Apakah melakukan pelayanan dalam kondisi nyaman adalah hal yang biasa dan lumrah dicari orang? Ya, banyak orang bersedia melayani selama suasana mendukung, tidak ada tekanan, dan segalanya terkendali.
Namun bagaimana ketika pelayanan harus dilakukan dalam situasi tidak ideal — penuh risiko, tidak nyaman, bahkan membahayakan? Apakah seseorang masih bisa tetap setia dan eksis dalam pelayanannya?
Hari ini, Gereja Katolik diajak meneladani semangat inklusi Santo Ignatius dari Loyola, pendiri Serikat Yesus (Jesuit), yang diperingati setiap 31 Juli. Ignatius mewariskan semangat pelayanan yang tidak dibatasi kenyamanan pribadi. Salah satu teladan nyata dari semangat itu adalah keberanian para Jesuit yang turun langsung melayani di rumah sakit dan tempat-tempat darurat saat terjadi wabah atau konflik.
Mereka hadir bukan di ruang nyaman, tapi di tengah penderitaan dan ancaman nyawa. Mereka merawat yang sakit, miskin, dan terlantar tanpa membedakan status sosial, tanpa pamrih. Ini adalah bentuk pelayanan yang lahir dari iman yang mendalam, di mana kasih diwujudkan dalam tindakan nyata yang menembus batas rasa aman dan nyaman. Dalam kata-katanya, Ignatius menegaskan, “Pelayanan sejati muncul dari hati yang setia, bukan dari rasa nyaman semata.”

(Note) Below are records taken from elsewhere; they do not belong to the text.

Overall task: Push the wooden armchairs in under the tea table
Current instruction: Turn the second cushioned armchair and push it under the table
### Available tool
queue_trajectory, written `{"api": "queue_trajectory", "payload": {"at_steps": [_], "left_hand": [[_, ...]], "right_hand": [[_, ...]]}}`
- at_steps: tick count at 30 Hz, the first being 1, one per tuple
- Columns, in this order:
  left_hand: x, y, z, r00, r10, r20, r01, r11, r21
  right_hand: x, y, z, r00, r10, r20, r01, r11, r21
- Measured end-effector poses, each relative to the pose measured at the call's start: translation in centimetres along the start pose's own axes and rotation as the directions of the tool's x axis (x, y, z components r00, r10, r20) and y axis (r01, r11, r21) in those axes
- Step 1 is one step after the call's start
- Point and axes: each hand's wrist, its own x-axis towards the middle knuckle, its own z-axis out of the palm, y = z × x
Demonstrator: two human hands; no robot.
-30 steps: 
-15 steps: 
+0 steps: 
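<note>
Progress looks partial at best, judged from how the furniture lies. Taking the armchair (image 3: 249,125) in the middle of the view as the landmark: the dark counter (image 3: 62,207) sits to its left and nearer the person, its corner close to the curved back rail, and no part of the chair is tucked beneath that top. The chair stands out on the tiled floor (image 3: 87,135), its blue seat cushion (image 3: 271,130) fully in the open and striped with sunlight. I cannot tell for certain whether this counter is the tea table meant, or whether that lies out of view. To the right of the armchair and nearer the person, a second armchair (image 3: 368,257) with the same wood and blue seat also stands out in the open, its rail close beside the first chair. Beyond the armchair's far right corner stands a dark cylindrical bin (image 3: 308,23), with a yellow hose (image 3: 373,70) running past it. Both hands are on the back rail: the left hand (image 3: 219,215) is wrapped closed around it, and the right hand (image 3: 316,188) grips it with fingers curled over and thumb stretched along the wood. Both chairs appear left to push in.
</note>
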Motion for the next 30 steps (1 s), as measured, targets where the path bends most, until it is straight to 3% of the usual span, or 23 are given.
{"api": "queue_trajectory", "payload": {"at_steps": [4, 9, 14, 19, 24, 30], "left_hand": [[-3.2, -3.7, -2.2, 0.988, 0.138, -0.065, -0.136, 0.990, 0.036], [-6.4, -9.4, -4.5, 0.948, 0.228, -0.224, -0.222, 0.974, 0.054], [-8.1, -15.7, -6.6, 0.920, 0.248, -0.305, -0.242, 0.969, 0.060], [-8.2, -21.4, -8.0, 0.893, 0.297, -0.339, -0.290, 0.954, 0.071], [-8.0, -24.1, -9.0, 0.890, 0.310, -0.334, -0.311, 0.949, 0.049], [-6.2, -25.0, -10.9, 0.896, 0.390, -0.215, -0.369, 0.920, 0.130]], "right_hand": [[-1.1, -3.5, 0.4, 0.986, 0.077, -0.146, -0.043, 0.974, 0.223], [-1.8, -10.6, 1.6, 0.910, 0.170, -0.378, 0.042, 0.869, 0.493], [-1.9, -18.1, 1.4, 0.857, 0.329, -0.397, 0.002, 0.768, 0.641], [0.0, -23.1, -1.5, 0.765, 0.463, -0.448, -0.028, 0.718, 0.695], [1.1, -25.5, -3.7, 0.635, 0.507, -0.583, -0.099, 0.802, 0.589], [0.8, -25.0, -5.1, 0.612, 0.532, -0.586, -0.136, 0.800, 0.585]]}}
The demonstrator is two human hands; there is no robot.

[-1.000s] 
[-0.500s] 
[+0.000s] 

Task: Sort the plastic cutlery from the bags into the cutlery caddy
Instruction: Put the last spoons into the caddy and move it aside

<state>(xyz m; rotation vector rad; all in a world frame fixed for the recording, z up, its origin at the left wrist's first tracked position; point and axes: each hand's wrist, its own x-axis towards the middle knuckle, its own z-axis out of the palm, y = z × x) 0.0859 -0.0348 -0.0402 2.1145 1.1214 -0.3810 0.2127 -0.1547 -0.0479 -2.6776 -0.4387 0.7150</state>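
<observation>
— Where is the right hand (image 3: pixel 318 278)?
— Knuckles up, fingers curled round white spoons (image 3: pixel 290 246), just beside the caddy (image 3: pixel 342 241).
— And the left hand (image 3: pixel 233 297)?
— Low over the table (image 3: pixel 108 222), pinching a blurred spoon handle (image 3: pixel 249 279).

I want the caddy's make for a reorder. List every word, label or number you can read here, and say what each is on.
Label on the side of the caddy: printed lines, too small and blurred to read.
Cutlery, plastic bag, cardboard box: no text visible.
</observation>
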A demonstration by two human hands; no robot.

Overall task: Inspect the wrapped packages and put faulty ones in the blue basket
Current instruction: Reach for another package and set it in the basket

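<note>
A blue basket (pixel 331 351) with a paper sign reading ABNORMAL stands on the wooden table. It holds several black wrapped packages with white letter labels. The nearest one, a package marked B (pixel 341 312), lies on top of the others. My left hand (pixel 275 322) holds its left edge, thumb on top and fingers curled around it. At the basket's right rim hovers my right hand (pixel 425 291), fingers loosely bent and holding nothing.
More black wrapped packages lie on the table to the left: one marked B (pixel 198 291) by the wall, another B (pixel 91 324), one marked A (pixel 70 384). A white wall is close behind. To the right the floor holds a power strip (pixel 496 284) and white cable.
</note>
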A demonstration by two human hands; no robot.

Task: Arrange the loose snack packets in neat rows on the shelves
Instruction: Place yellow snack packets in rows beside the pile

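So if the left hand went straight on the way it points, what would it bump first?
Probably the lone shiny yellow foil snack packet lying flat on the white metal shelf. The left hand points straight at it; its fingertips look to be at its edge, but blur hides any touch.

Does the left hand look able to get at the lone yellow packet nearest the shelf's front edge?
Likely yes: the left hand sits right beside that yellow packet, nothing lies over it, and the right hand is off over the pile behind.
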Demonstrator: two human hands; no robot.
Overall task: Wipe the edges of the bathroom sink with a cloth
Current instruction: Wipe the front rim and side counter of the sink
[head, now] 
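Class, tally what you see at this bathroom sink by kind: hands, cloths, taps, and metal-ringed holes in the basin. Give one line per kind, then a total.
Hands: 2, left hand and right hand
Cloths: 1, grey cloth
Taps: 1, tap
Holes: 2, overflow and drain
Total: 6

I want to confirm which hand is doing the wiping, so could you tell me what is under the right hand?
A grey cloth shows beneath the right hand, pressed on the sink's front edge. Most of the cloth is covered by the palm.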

Teladan kesetiaan dalam pelayanan, bahkan di tengah ketidaknyamanan. (Sumber gambar: Wikimedia Commons/Public Domain)
Melampaui Zona Nyaman
Dalam konteks modern, semangat Ignatius mengajak kita untuk melihat inklusi bukan hanya sebagai kebaikan sosial, tetapi sebagai panggilan rohani.
Pelayanan kepada komunitas disabilitas, misalnya, bukan sekadar membangun akses fisik yang ramah, melainkan juga keberanian menghadapi dinamika yang rumit: stigma masyarakat, keterbatasan komunikasi, kesabaran menghadapi proses yang panjang, dan kadang tanpa penghargaan langsung. Namun, justru dalam ketidaknyamanan itulah benih pelayanan sejati tumbuh — dan iman kita diperdalam. Seperti kata Ignatius, “Tuhan tidak meminta kesempurnaan, tapi usaha dan kesetiaan dalam pelayanan.”
Contoh lain yang sangat nyata adalah keluarga yang setiap hari merawat anggota dengan kebutuhan khusus. Mereka mungkin tidak tampil di mimbar atau podium, namun pengorbanan dan kesetiaan mereka adalah pelayanan yang mendalam.
Kelelahan, tekanan batin, bahkan pengasingan sosial kadang mereka alami. Tapi mereka tetap hadir, setia, dan mencintai. Di sanalah wajah Kristus tampak — dalam kasih yang setia tanpa syarat.
Semangat Ignatius adalah ajakan untuk tidak hanya hadir dalam kondisi ideal, tetapi untuk terus setia dalam situasi sulit. Ketika kita melayani bukan karena nyaman, tetapi karena cinta, saat itulah pelayanan menjadi bentuk doa yang hidup.
Tuhan hadir di tengah ketidakpastian, menemani kita yang mau terus melangkah meski tak selalu mudah. Inilah inklusi yang sejati: bukan sekadar membuka ruang, tapi berani hadir sepenuhnya di tengah luka dunia. Atau seperti nasihat Ignatius, “Carilah Allah dalam segala hal, terutama dalam pelayanan kepada sesama.”